In the most recent post on my World Chess Championship Blog, 2015 World Cup Results, I noted an action:-
Add an explanation of the tiebreaks used. For the 2013 World Cup, I simply pointed to the page for the 2011 event. I plan to do the same for the 2015 event, but I should first confirm that the tiebreak systems were the same for all three events.
In fact, the same tiebreak system has been used for three consecutive World Cups: 2011, 2013, and 2015. The 'Regulations for the FIDE World Chess Cup 2015' restructured the tiebreak section, moving the more technical rules to an annex -- 'Annex 2 : World Championship Technical Regulations For Tie Breaks' -- but the rules were the same as in 2013.
The following table shows how many tiebreak games were played in each round ('Rd') of the 2015 Baku event. Columns headed '1' and '2' (plus '3' and '4' for Rd.7) count the number of games at standard time control ('90 minutes for the first 40 moves followed by 30 minutes for the rest of the game with an addition of 30 seconds per move from move one').

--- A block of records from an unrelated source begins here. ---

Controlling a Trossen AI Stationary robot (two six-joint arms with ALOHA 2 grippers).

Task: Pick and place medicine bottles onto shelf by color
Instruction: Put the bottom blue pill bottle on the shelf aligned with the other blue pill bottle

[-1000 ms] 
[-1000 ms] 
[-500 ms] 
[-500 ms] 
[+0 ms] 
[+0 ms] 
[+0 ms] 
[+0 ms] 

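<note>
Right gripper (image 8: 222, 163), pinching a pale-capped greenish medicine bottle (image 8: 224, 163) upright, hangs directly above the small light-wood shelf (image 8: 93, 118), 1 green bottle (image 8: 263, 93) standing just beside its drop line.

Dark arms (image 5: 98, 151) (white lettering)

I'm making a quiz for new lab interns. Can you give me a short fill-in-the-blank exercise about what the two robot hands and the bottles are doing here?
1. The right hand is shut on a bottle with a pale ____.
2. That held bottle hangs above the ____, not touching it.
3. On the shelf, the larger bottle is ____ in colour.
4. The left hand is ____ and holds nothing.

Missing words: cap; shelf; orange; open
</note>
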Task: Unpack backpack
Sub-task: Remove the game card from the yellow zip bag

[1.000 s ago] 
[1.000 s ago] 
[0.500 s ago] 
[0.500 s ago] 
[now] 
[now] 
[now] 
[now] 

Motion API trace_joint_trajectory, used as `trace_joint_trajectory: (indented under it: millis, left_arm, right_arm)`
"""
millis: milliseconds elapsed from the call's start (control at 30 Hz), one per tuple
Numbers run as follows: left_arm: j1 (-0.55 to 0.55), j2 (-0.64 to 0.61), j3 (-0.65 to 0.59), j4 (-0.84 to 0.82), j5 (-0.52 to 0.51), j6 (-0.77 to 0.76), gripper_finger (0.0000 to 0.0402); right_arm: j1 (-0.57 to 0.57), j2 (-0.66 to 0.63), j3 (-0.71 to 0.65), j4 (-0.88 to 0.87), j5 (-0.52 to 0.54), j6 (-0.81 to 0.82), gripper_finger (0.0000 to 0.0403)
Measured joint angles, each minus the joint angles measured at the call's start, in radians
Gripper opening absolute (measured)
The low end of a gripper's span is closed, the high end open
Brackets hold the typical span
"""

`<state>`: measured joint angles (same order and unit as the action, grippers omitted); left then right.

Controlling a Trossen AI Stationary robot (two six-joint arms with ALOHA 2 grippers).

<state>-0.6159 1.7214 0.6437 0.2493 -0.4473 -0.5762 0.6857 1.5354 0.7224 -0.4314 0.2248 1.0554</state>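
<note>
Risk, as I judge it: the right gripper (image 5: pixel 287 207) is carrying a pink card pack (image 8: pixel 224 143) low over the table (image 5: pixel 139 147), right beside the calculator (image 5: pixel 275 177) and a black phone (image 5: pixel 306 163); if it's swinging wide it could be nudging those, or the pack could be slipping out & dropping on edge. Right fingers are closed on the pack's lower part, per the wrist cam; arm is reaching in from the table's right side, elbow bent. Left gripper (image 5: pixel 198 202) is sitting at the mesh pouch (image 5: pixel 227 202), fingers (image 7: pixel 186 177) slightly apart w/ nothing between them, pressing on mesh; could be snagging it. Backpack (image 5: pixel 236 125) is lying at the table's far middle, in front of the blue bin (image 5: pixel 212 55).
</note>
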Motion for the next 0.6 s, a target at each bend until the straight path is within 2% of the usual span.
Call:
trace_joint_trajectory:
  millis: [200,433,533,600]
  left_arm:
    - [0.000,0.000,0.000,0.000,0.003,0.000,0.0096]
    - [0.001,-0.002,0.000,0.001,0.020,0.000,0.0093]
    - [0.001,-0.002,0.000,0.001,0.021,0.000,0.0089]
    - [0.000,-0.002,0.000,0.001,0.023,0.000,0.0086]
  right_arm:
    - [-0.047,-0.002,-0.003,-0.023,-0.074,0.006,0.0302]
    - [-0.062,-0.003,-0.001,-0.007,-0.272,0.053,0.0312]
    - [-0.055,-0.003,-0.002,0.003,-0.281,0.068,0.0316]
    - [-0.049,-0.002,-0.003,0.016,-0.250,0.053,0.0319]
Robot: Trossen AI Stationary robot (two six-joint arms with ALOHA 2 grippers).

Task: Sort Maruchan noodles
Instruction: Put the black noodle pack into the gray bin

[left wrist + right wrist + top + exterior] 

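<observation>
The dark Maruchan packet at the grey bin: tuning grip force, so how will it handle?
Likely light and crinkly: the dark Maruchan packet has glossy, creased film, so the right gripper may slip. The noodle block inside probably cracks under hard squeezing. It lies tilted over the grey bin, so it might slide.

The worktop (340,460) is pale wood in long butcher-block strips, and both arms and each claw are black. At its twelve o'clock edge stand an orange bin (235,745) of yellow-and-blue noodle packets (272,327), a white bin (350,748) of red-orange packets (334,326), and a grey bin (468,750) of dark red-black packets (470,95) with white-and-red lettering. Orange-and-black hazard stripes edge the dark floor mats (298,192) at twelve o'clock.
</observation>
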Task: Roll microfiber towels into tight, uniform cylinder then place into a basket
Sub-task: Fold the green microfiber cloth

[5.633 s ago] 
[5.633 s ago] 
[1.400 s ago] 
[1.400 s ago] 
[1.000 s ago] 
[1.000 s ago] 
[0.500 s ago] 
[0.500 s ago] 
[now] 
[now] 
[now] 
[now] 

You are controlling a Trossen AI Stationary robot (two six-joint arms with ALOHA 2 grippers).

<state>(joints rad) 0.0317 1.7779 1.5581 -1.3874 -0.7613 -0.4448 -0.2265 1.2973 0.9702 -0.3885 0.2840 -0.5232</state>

The other columns count tiebreak games.
After the standard games, the time controls for each subsequent pair of tiebreak games were:-
- 25 minutes for each player with an addition of 10 seconds after each move
- 10 minutes plus 10 seconds increment after each move
- 5 minutes plus 3 seconds increment after each move
These were followed, if necessary, by a so-called 'Armageddon' game:-
A single decisive sudden death game. The player who wins the drawing of lots may choose the color. The player with the white pieces shall receive 5 minutes, the opponent with the black pieces shall receive 4 minutes whereupon, after the 60th move, both players shall receive an increment of 3 seconds for each move from move 61. In case of a draw the player with the black pieces is declared the winner.
The table shows that Armageddon games were needed in the first three rounds.